What is Return On Capital Employed (ROCE)?

If you haven't worked with ROCE before, it measures the 'return' (pre-tax profit) a company generates from capital employed in its business. The formula for this calculation on Schlatter Industries is:

Return on Capital Employed = Earnings Before Interest and Tax (EBIT) ÷ (Total Assets - Current Liabilities)

0.0083 = CHF307k ÷ (CHF61m - CHF24m) (Based on the trailing twelve months to June 2021).

So, Schlatter Industries has an ROCE of 0.8%. Ultimately, that's a low return and it under-performs the Machinery industry average of 12%.

Check out our latest analysis for Schlatter Industries

roce
SWX:STRN Return on Capital Employed March 27th 2022

While the past is not representative of the future, it can be helpful to know how a company has performed historically, which is why we have this chart above. If you want to delve into the historical earnings, revenue and cash flow of Schlatter Industries, check out these free graphs here.
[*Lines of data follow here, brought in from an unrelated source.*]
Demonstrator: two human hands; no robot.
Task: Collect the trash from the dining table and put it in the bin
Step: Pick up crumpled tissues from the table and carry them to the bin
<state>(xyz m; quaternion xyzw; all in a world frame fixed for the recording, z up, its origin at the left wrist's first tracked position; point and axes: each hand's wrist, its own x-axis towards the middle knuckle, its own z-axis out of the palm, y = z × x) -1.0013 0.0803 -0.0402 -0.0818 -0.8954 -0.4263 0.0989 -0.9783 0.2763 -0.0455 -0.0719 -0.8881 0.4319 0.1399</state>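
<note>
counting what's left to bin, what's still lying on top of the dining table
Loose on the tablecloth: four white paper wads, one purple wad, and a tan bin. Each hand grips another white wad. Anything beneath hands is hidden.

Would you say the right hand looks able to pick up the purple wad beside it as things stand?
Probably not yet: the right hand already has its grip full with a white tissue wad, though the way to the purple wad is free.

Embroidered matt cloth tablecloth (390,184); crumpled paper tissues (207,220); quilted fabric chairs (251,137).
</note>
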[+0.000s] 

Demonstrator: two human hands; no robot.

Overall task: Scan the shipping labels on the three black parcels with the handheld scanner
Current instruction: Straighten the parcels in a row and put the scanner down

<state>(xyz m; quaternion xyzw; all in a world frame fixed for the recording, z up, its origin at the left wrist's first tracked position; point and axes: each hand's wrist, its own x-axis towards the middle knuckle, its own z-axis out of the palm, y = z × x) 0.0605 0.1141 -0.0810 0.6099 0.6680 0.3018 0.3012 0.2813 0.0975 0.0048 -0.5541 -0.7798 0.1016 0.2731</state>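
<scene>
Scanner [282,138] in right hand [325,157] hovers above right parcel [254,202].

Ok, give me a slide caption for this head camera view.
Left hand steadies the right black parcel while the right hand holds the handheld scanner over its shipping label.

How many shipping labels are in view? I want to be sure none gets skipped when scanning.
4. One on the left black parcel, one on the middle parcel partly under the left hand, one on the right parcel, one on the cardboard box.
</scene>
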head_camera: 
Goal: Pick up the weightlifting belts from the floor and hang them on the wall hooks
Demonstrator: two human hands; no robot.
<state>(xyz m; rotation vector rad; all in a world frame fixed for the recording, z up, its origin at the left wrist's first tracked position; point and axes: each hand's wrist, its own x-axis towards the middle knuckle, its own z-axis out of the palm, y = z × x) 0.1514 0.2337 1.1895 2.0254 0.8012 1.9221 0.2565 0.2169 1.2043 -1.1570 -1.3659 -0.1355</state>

What Can We Tell From Schlatter Industries' ROCE Trend?

The fact that Schlatter Industries is now generating some pre-tax profits from its prior investments is very encouraging. About five years ago the company was generating losses but things have turned around because it's now earning 0.8% on its capital. Not only that, but the company is utilizing 46% more capital than before, but that's to be expected from a company trying to break into profitability. This can tell us that the company has plenty of reinvestment opportunities that are able to generate higher returns.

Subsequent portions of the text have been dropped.